Alain Giami, Marie-Ange Schiltz et l'équipe « Sexualité, société, individu » de l'Unité Inserm 569, livrent les résultats de la toute première étude qualitative sur la sexualité des jeunes Français.

Qu'en est-il des représentations et des pratiques lors du passage de l'adolescence à l'âge adulte ? Ces jeunes privilégient-ils des relations physiques ou des relations sentimentales, et quelles significations donnent-ils à leurs expériences ?
Dix-sept filles et 7 garçons ont accepté de s'entretenir avec les chercheurs à deux reprises, et de livrer en détail leur vécu relatif à la sexualité.
Les entretiens révèlent que les trois-quarts des jeunes étudiants ont déjà eu des relations sexuelles. La majorité des jeunes qui ont eu entre 2 et 4 partenaires ont connu des relations amoureuses de longue durée, mais aucun(e) n'a encore vécu en couple.
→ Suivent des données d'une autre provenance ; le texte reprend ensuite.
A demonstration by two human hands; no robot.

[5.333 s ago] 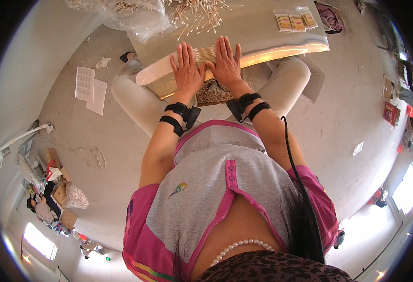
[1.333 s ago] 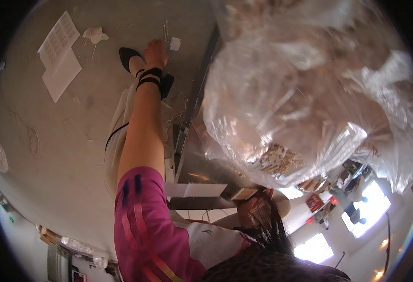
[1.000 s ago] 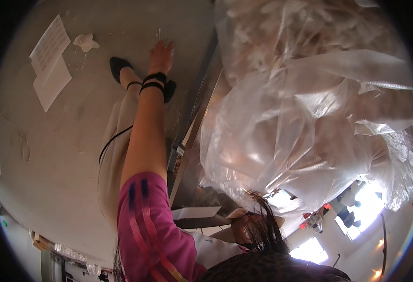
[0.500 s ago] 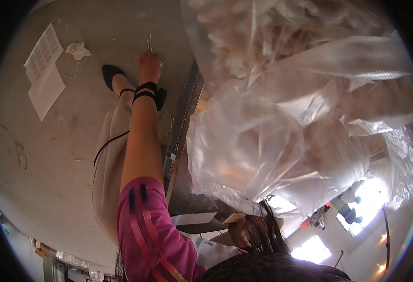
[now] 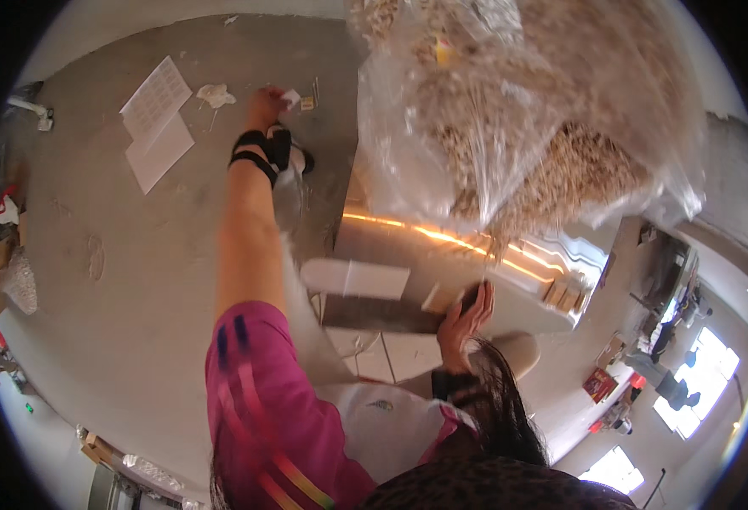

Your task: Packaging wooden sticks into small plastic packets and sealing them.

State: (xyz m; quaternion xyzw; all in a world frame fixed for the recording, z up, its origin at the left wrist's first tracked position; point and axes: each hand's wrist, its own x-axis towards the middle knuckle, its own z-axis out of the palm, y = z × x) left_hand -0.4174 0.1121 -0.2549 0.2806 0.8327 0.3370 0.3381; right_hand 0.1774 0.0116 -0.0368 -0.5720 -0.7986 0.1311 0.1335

Ces relations amoureuses n'ont pas empêché les moments d'errance (relations éphémères sans lien amoureux), de recherche d'émotions fortes, de rupture, et de découverte de la sexualité. La monogamie et l'abstinence sont parfois entrecoupées de brèves périodes au cours desquelles ces jeunes gens peuvent avoir plusieurs partenaires successifs. La prévention du sida, qui semble être banalisée par la majorité d'entre eux, n'a constitué qu'un thème annexe des entretiens.